I’ve seen pictures of villagers I recognise on the front pages of the newspapers in the hospital canteen, seen them interviewed on the TV screens. Not needing a translator to explain the tears and the pain and the sense of utter desolation.

One of the Australian girls seems to have found a place on the news most nights, and the parents of the two who died, Greta and Beth, have also been on TV. They were strangely dignified, holding it together while falling apart, thanking the emergency services and the hospital and the Mexican people for all their support.

Another local family appeared, holding a framed photo of their lost loved one, weeping. A middle-aged woman, presumably the wife, plus sons and daughters and grandchildren. When I saw the photo on a close-up, I realised it was Jorge, the coach driver. So jovial and funny and gone.
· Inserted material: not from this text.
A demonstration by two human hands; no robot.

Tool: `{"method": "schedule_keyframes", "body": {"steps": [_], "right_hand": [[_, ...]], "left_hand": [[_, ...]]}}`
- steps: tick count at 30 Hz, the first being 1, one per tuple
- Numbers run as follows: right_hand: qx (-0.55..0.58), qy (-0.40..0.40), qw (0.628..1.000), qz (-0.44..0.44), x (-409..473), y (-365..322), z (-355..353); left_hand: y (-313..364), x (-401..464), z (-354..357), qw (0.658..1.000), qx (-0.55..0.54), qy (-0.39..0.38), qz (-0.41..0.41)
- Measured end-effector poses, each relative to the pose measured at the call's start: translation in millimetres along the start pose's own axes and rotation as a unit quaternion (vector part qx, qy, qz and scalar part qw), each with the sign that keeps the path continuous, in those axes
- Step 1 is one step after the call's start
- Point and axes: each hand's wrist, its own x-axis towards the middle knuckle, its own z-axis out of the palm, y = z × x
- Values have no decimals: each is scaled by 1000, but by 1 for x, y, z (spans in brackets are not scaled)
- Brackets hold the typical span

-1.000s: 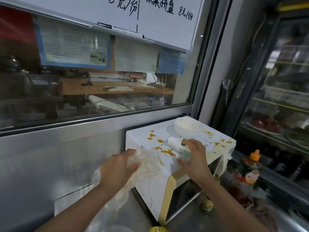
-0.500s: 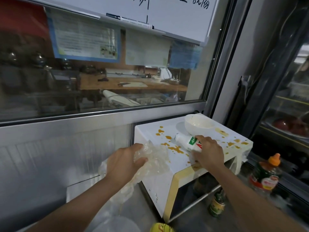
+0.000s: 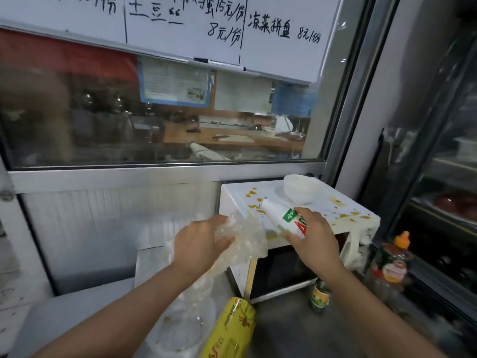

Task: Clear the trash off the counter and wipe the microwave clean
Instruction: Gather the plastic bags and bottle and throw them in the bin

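Change: half a second before, the white bottle point(image 3: 282, 218) lay on its side on the microwave point(image 3: 335, 208) top under the right hand point(image 3: 316, 237); at this moment it was lifted clear of the top and tilted, neck up and to the left, toward the plastic bag point(image 3: 245, 239).
Meaning: by my reading, the bottle was being gathered as trash and was on its way into the bag; the wiping had not begun.
Right hand: fingers curled round the lower body of the bottle, gripping it over the front edge of the microwave.
Left hand point(image 3: 200, 242): clutched a bunched part of the clear bag, which hung down toward the counter point(image 3: 289, 329); whether the bag's mouth was open I could not tell.
Bottle and bag: just beside each other, possibly touching at the bag's crumpled edge.
Still on the microwave: a white bowl point(image 3: 300, 188) toward the back, and orange sauce stains point(image 3: 346, 215) scattered across the top.
On the counter: a yellow roll point(image 3: 229, 329) lying in front, a small green bottle point(image 3: 320, 295) by the microwave door, and an orange-capped sauce bottle point(image 3: 393, 264) to the right.
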Motion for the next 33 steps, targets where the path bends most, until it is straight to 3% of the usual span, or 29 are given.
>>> {"method": "schedule_keyframes", "body": {"steps": [8,16,24,33], "right_hand": [[23,38,998,48,-83,-3,-64],[-23,86,988,126,-198,-23,-126],[-78,118,966,216,-341,-30,-198],[-124,177,923,317,-484,-10,-293]], "left_hand": [[44,-55,-19,998,-31,-32,33],[77,-134,-46,987,-84,-76,117],[129,-232,-66,954,-164,-141,206],[234,-334,-81,893,-237,-236,302]]}}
My mum’s been doorstepped back at home, and I know I’ve been in the papers and on screens too. The night we were rescued, I didn’t even notice that pictures were being taken – but sure enough, there I was, sitting in my foil blanket, looking shocked and covered in grime, gazing up at the sky. I have become famous for that tinfoil blanket.

I know Alex has received calls too, from Scandinavian papers. Neither of us has been interested in becoming a media sensation, and so far we’ve both avoided the direct spotlight.

Now, though, I feel it heading in my direction.

‘Right,’ he says, when I don’t elaborate. ‘Well, you do have a choice, you know. It is your decision as much as theirs. Why do they want to do it?’

‘I think “want” is too strong a word. But … I don’t know. It might be a good idea. John’s only just mentioned it, so I’m still settling into the idea. It was a rough day today … he really struggled. Maybe doing something like this might help him – something he feels more in control of? Something to make it more real? And, as his dad’s just pointed out to me, he’ll get paid – and in the real world, money does come in handy.

‘Rehab for spinal injuries can be long and expensive if you want what John keeps calling “the very best”. Which he always announces in this really authoritative voice, like an army major in a black-and-white film … as though everyone else should just make do with sub-standard care, and … no. That’s not fair of me. He’s just a father, doing what he can. I’m being a bitch.’

‘You’re being a human being,’ Alex replies, gently nudging my ankle with his giant boot. ‘And don’t argue with me, or you’ll feel the mighty boot of justice.’

I smile and shake my head. It’s all a bit of a mess, really.

‘I don’t see how I can refuse, Alex,’ I say. ‘For his sake.’

‘I understand that. It’s one of the things that makes you you, the fact that you can’t. But you’re in pain too.’

I shrug. ‘Not really. My arm doesn’t give me that much trouble now.’